OPINION: US offer of asylum for Ivory Coast's Gbabgo reveals outdated foreign policy

The Obama administration's efforts to get incumbent President Laurent Gbagbo to step down after a disputed Nov. 28 poll reflects an ossified view of African politics, writes guest blogger G. Pascal Zachary.

The Obama administration’s approach to Ivory Coast's incumbent President Laurent Gbagbo, based on reporting from The New York Times, suggests that US officials are caught in a time warp. They’re behaving as if it is the 1990s, and their object is to induce former dictator Joseph Désiré Mobuto from power in the Congo. The proffer of “asylum” in the US – or a plum posting with an international agency — has the ring of lunacy about it, as if the administration was mistaking Mr. Gbagbo for former Liberian Preisdent Charles Taylor, former Zambian President Kenneth Kuanda, or even current Zimbabwean strongman Robert Mugabe.

Gbagbo may possess many flaws, but he is not in need of asylum or an international job for which he neither suited professionally nor temperamentally. Nor will comical offers of relocating him to the US induce him to leave Ivory Coast. Gbagbo might indeed be wondering who is crazier, him or the US officials assigned to oversee his exit from office.

His defiant response to foreign criticism is thus no crazier than the American conception of his exit. In his address on the eve of 2011, Gbagbo said the pressure for him to quit amounted to “an attempted coup d’etat carried out under the banner of the international community”.

To be sure, Gbagbo must go; not in a coup d’etat, but in a legal, necessary and inevitable transfer of power. But once out of power, Gbagbo should be free to choose where he wishes to live, and even include Ivory Coast on the list of his future domiciles.

I recall distinctly how former President Jerry Rawlings in neighboring Ghana was able to live peacefully amid his former subjects after he was “termed out” ten years ago. One night in 2002, while dancing with my Nigerian wife, Chizo, to a hi-life band in Ghana's capital, Accra, I found myself admiring Mr. Rawlings up close. He was dancing with his wife’s sister barely inches from me. I wrote an article at the time called “Dancing with Dictators” in which I marveled at the capacity of Ghanaians to permit their former dictator-turned-elected-president to live peacefully among them.

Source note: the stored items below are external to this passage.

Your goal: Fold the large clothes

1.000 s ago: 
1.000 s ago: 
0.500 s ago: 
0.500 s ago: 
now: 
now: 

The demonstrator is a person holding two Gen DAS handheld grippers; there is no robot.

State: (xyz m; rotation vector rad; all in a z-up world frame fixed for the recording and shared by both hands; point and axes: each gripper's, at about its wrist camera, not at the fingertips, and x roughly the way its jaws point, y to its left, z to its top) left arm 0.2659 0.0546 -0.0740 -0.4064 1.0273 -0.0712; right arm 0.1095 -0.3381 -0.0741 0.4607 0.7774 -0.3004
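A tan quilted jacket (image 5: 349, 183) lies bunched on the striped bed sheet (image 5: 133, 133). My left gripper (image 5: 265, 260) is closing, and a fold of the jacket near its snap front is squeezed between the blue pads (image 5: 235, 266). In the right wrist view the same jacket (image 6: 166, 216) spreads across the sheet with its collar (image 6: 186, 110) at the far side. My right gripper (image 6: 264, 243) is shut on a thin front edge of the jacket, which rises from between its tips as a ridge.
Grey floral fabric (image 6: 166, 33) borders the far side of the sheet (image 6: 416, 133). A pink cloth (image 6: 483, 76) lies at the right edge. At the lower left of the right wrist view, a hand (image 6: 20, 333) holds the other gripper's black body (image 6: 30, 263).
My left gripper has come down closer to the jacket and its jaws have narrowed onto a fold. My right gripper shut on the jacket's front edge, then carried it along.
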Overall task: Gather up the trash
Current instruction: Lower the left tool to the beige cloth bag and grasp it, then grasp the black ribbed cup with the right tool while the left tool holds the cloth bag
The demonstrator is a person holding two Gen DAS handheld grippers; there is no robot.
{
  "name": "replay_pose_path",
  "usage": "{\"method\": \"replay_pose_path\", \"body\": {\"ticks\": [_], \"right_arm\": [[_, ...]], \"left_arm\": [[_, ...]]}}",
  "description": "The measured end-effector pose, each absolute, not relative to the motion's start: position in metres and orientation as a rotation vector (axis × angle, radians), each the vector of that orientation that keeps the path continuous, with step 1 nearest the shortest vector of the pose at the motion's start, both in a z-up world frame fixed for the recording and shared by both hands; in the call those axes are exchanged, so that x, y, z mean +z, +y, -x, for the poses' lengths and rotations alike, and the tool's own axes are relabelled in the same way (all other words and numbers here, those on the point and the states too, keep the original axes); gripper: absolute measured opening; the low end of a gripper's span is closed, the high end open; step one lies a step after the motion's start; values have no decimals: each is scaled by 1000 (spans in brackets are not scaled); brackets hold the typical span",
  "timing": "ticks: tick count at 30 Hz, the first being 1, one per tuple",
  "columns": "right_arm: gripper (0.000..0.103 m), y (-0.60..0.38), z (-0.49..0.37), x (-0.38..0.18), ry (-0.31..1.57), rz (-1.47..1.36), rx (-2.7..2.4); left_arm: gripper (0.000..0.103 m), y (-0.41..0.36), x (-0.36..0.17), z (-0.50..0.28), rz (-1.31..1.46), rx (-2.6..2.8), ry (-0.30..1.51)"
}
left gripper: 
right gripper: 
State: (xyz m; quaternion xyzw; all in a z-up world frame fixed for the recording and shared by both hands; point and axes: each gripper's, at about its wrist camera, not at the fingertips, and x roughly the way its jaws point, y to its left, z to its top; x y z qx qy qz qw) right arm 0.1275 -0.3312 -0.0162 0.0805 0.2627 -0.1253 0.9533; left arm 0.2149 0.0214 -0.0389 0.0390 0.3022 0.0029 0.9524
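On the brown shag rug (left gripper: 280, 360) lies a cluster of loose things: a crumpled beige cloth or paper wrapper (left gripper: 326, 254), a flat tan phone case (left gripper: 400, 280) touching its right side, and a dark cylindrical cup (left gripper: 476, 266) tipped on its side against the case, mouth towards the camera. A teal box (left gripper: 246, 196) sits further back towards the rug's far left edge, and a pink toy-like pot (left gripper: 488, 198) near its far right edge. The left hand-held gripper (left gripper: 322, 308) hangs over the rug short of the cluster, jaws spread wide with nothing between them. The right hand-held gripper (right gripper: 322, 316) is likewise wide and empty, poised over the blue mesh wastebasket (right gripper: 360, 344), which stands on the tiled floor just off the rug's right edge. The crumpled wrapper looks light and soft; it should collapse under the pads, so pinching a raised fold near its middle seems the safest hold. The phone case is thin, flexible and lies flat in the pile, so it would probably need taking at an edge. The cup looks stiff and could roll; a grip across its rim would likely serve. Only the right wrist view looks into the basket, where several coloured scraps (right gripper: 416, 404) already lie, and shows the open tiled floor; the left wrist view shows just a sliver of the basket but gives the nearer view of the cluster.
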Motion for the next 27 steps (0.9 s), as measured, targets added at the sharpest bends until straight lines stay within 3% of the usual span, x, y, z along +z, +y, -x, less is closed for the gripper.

So, the answer to the question of whither Gbagbo post presidency is simple: let him choose the terms of his persistence.

The zany notion presented by the Obama administration, expressed to The New York Times by one anonymous official, that “the longer the stalemate ensues, and the more violence there is, the more that window closes,” reflects an ossified view of African politics, a bygone understanding of the internal dynamics within Ivory Coast and West Africa.

The reality that Obama’s people refuse to face is that two years into office, their president has been unable to forge an effective policy for US engagement with Nigeria, the sub-regional economic powerhouse, or Ivory Coast, the most important Francophone country.

Only in Liberia, where the US has a legacy of outsized influence, has Obama’s presence been felt. Everywhere else in West Africa, even in docile Ghana, the new president has left no mark, which is why, as I noted last month in the Christian Science Monitor, his political fortunes appear to run counter the fortunes of American relations with the sub-Saharan.

To be sure, in the days and weeks ahead, the US will influence the events in Ivory Coast. But Obama’s amateur Africanists should not flatter themselves: their influence, at best, is limited.

Only by playing well with others – the French, the United Nations, and the sub-regional ECOWAS grouping dominated by Nigeria – will the US have any role in the outcome in Abidjan. For Americans in power, the era of hubris and over-reach – towards Africa and the international community – has yet to end.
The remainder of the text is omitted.